Fantastic Damages and How to Calculate Them?
A legal notice had been issued to the defendant on September 27, 2007 and this was subsequently followed by an interim injunction on September 10, 2009. This was used by the court to issue a retrospective finding that the defendant had been selling the infringing products “openly and intensively” for a period of two years between 2007 to 2009. There were no witnesses produced by the defendant even after filing its evidence by way of an affidavit, which was recorded by the Joint Registrar in 2012, and thereafter the defendant had stayed away from the proceedings. The court took this to mean it was avoiding producing its accounts before the court. Reprimanding this practice, the court first relied on Inter Ikea Systems BV & Ors. v. Imtiaz Ahamed to hold that a party who chooses not to participate in a court proceeding, cannot enjoy the benefits of such conduct.

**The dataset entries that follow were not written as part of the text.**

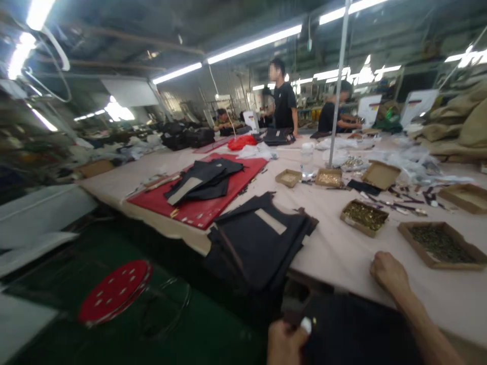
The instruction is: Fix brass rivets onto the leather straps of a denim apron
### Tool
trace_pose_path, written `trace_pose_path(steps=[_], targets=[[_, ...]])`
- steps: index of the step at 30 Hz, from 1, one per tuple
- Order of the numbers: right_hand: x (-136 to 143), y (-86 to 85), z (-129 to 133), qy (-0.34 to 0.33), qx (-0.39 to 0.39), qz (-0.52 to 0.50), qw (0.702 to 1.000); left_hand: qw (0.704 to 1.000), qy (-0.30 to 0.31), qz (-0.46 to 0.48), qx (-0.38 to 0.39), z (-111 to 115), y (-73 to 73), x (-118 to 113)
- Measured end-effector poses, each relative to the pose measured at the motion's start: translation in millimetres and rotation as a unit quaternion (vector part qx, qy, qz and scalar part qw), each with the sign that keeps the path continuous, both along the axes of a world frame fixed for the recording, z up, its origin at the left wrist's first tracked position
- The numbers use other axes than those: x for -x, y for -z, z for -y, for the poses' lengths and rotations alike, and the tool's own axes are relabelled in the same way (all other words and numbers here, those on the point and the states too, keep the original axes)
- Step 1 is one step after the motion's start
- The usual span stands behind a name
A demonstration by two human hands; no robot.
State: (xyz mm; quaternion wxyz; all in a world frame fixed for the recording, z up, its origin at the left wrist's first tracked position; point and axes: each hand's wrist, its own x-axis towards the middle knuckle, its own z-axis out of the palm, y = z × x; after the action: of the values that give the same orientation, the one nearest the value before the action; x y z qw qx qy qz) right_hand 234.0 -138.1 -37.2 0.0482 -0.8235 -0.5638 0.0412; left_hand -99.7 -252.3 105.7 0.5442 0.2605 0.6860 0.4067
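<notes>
At the bottom of the view, my left hand (286,340) grips the edge of a dark fabric piece (353,324). A small white thing (306,325) shows by its thumb, with a tiny yellowish spot beside it. My right hand (390,274) is closed over the pale tabletop, fingers curled under; whatever they may hold is hidden. Beyond it stand a cardboard box of small gold-coloured metal pieces (364,218) and a box of small dark greenish pieces (443,244). To the left, a stack of dark fabric pieces (262,238) with a beige strip on top overhangs the table edge.
Dark pieces (207,178) lie on a red board (194,217). Farther back are small boxes (329,178), a clear bottle (307,159), plastic bags and a metal pole (340,86). A red stool (116,291) stands left on the green floor. Several people (284,104) are across the table.
</notes>
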Motion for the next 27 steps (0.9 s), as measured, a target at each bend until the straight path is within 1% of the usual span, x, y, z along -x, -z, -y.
trace_pose_path(steps=[2, 3, 4, 5, 6, 8, 9, 11, 12, 14, 20, 23, 27], targets=[[2.2, -17.1, 15.8, -0.021, -0.012, -0.026, 0.999, 0.994, 0.019, 0.107, -0.03, -1.5, 14.9, -3.1], [7.0, -26.6, 24.3, -0.03, -0.037, -0.05, 0.998, 0.986, 0.033, 0.158, -0.04, -2.4, 21.8, -4.2], [15.0, -36.9, 34.1, -0.039, -0.061, -0.094, 0.993, 0.978, 0.037, 0.199, -0.043, -3.4, 27.3, -5.0], [26.0, -48.0, 45.6, -0.061, -0.082, -0.149, 0.984, 0.972, 0.04, 0.229, -0.042, -4.1, 30.9, -5.6], [39.6, -59.4, 58.7, -0.1, -0.1, -0.208, 0.968, 0.968, 0.039, 0.246, -0.037, -4.7, 32.8, -6.1], [71.5, -79.8, 86.8, -0.188, -0.109, -0.301, 0.928, 0.966, 0.034, 0.255, -0.024, -5.3, 32.8, -6.8], [87.9, -87.5, 99.5, -0.23, -0.113, -0.332, 0.908, 0.967, 0.033, 0.253, -0.02, -5.5, 31.9, -7.1], [116.2, -96.6, 117.3, -0.286, -0.128, -0.368, 0.876, 0.968, 0.033, 0.247, -0.02, -5.9, 30.4, -7.9], [127.0, -98.3, 122.0, -0.305, -0.136, -0.376, 0.864, 0.968, 0.036, 0.247, -0.023, -6.1, 30.2, -8.3], [140.8, -97.7, 124.7, -0.332, -0.148, -0.376, 0.852, 0.967, 0.043, 0.249, -0.029, -6.1, 31.2, -9.1], [154.1, -87.5, 123.2, -0.375, -0.143, -0.33, 0.855, 0.972, 0.037, 0.227, -0.05, -3.4, 39.6, -9.0], [158.0, -88.2, 124.9, -0.355, -0.148, -0.344, 0.857, 0.97, 0.05, 0.23, -0.057, -0.2, 40.3, -8.6], [158.9, -92.8, 122.9, -0.293, -0.121, -0.429, 0.846, 0.965, 0.077, 0.239, -0.081, 4.0, 37.6, -7.5]])
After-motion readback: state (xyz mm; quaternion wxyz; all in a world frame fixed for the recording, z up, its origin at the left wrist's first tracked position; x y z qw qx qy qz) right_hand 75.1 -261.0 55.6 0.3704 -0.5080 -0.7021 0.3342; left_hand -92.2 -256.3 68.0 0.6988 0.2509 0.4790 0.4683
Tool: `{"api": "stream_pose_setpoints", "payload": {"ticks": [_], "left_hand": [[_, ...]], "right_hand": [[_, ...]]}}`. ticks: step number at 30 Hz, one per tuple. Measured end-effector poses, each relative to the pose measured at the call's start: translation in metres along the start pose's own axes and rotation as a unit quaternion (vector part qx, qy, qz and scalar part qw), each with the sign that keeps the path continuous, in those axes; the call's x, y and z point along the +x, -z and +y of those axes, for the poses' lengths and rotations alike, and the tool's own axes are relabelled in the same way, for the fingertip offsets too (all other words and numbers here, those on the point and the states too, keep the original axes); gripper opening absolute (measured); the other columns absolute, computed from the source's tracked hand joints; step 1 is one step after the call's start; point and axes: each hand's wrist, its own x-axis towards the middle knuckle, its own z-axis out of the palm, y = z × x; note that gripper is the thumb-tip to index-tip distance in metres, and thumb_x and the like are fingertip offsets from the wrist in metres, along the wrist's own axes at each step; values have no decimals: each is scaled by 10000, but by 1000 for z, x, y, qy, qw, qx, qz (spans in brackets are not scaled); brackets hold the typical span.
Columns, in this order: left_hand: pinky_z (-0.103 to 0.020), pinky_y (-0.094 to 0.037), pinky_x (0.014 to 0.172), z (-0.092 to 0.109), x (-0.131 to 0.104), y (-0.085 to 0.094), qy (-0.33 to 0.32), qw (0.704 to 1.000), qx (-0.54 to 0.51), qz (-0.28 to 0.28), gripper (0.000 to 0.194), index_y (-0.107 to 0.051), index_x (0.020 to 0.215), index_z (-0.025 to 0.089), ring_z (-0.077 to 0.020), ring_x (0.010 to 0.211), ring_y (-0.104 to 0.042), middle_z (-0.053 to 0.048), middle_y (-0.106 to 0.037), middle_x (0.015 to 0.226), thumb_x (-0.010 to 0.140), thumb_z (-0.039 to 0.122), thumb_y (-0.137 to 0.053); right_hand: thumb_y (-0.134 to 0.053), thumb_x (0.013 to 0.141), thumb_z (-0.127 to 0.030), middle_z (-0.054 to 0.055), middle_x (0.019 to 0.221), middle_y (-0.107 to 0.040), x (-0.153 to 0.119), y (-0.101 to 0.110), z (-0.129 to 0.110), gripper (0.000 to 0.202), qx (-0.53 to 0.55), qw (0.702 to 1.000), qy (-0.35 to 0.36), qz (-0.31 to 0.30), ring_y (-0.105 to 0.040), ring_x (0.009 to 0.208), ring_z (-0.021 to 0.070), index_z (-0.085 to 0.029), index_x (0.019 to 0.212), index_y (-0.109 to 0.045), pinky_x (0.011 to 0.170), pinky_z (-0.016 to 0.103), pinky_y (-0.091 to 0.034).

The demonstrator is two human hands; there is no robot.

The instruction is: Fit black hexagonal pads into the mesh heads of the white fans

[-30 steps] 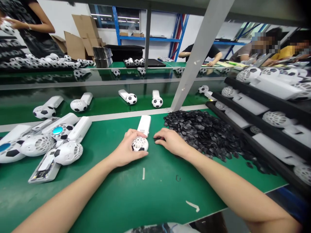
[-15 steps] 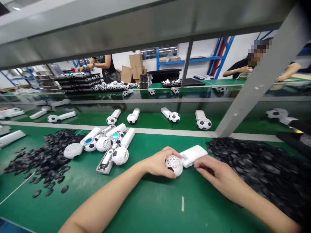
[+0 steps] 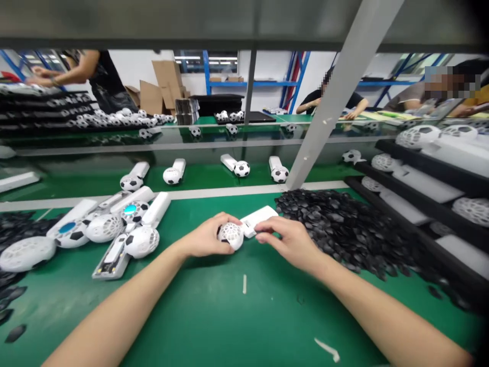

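Observation:
My left hand is closed around the ball-shaped head of a white handheld fan, patterned like a soccer ball with an open grille. Its white handle points to the upper right, low over the green table. Beside that handle, the thumb and forefinger of my right hand are pinched together. A dark spot shows at the fingertips, too small to name. Right of this hand spreads a heap of small black pieces. To the left lie several similar fans, one with its handle open and circuitry showing.
Black trays of fans are stacked at the right. A slanted metal post rises behind the black heap. Fans lie on the green strip beyond the table's edge. A light strip lies in front. Co-workers are busy across the line.
The view has swung right, bringing the stacked trays and another co-worker into sight. My left hand still grips the fan; my right pinch is now closer to the ball head along the handle.

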Motion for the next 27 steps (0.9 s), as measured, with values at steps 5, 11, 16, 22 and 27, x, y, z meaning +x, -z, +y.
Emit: {"api": "stream_pose_setpoints", "payload": {"ticks": [5,11,16,22,27], "left_hand": [[-339,-402,864,3,-1,0,19,1000,10,-7,541,-500,1129,206,-215,972,-512,-44,-506,1087,611,203,-655],[-329,-409,848,7,-2,-1,22,999,24,-1,526,-502,1119,198,-213,971,-512,-45,-511,1073,611,194,-638],[-330,-412,839,7,-1,-2,22,999,27,-1,517,-500,1116,207,-214,966,-511,-39,-508,1068,616,207,-633],[-324,-423,834,7,-3,-2,21,1000,19,-4,496,-502,1098,218,-211,959,-515,-33,-501,1069,615,203,-614],[-318,-432,813,10,-4,-4,27,999,24,-5,514,-492,1120,224,-211,956,-513,-35,-485,1079,617,195,-595]], "right_hand": [[-505,857,-224,45,860,-632,3,-4,5,147,-45,995,80,-45,-570,819,159,-211,906,-643,732,276,-453],[-507,851,-208,30,827,-650,9,-13,6,118,-58,993,50,-92,-587,771,157,-200,863,-624,718,274,-450],[-511,842,-188,31,838,-631,10,-16,5,99,-22,992,56,-113,-573,785,151,-192,878,-603,734,269,-453],[-415,866,-160,64,892,-584,9,-7,-1,217,-54,987,50,-141,-537,823,171,-196,1019,-564,732,301,-451],[-489,834,-159,15,812,-623,7,-4,0,113,-27,990,7,-137,-558,710,131,-193,869,-590,677,251,-443]]}}
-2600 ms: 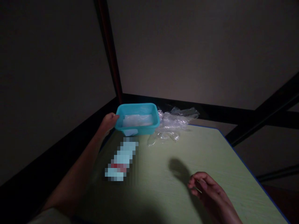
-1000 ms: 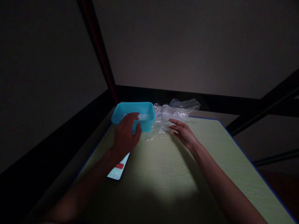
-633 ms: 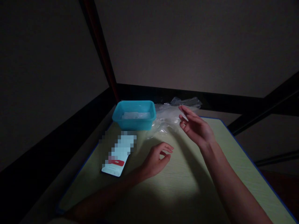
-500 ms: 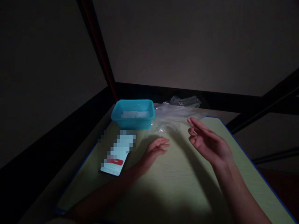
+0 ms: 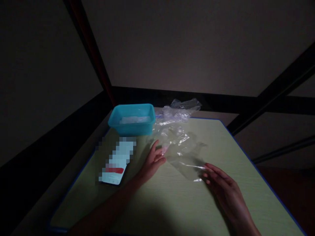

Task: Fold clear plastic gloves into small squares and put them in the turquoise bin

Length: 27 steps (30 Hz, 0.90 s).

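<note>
A clear plastic bag (image 5: 188,165) stretches over the table in front of me, thin and shiny, with its near corner at my right hand (image 5: 225,190). The thumb and fingers of that hand are closed on the bag's edge. My left hand (image 5: 154,162) is open at the bag's left side, its fingers apart and the fingertips against or just over the film; exact contact is hard to make out. Behind lies a crumpled heap of clear plastic (image 5: 177,111), and where it parts from the near bag I cannot tell.
A turquoise plastic basket (image 5: 131,128) holding something white and flat stands at the back left. A lit phone (image 5: 115,164), partly blurred out, lies left of my left forearm. The pale table (image 5: 162,203) has a blue edge, with walls behind and at left.
My right hand has come down and nearer to me, drawing the clear plastic bag along over the table. My left hand has shifted slightly left. The view has turned a little to the right.
</note>
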Tool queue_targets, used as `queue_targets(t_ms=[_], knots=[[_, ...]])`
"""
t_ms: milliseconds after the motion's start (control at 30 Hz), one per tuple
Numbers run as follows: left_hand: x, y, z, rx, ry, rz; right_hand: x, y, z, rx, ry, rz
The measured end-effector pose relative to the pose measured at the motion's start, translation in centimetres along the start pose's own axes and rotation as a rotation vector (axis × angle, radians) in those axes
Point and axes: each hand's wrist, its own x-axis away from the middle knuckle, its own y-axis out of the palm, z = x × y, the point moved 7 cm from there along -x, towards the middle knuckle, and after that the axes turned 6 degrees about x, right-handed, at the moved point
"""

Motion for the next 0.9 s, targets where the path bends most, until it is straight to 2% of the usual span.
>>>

And then on Koninklijke Philips Electronics N.V. v. Rajesh Bansal and Ors. and Rule 20 of the IPD Rules (Page 15) to hold that factors like sales made by the defendant, royalty which the defendant would have to pay etc. can be used to calculate damages. Lastly, the court relied on Gerber Garment Technology Inc. v Lectra Systems Ltd. to hold that when a patentee cannot prove the loss then the same can be allotted on a reasonable royalty basis. This is akin to notional damages, where the court recognises that harm has been done, but due to lack of evidence from the defendant, is unable to know the exact amount.
To check this, the court looked at the following information:-
Defendant’s Kettle cost: INR 1400 (as per an invoice produced by the plaintiff)
Patented heating vessel system: INR 270 (as per the plaintiff)
Defendant’s Turnover (2007): 180 crores (as per a press clipping earlier placed on record by the defendant)
Types of products the Defendant is selling: 18 (as per defendant’s website)
As per this information, the court concluded that there was approximately 10 crores of revenue per product category. Then, “ …, considering that kettles may not be one of the most expensive product categories, the annual sales of kettles are taken at Rs.5 Crores and divided into the two models of kettles sold by the Defendant.”. Using this basis for 2 years (2007-09), it arrived at a total amount of INR 5 crores of the kettle (with the suit patent) sold. Dividing 5 crores by (INR) 1400, they arrived at 35,700 units of the kettle being sold, with total unaccounted patent costs being 35700x (INR) 270 = INR 96,39,000, with the court writing it as “at least 96,00,000 as profits”. (presumably Nevertheless, acknowledging that this was only a broad estimate, the court then proceeded to award INR 50,00,000 as damages in favour of the plaintiff. In addition to this, following the 2021 Supreme Court order in Uflex Ltd. v. Government of Tamil Nadu & Ors, the court awarded actual costs in pursuing the suit for 15 years as well. This amounted to INR 31,44,925, thus bringing the total amount to an outstanding INR 81,44,925 towards the plaintiff! The order also stated that they are to pay up within the next 3 months failing which the plaintiff would be entitled to recover the amount along with 7 percent simple interest!
This case highlights the issue of parties seriously contesting their claims in IP litigation only till an injunction is granted by the court and abandoning the trial thereafter. While this seems to have happened in trademark law disputes (eg: Starbucks Corporation vs Teaquila A Fashion Cafe & Anr), this seems to be one of the rare (maybe our readers know other examples?) patent law disputes where the court has calculated notional damages on the basis of publicly available information.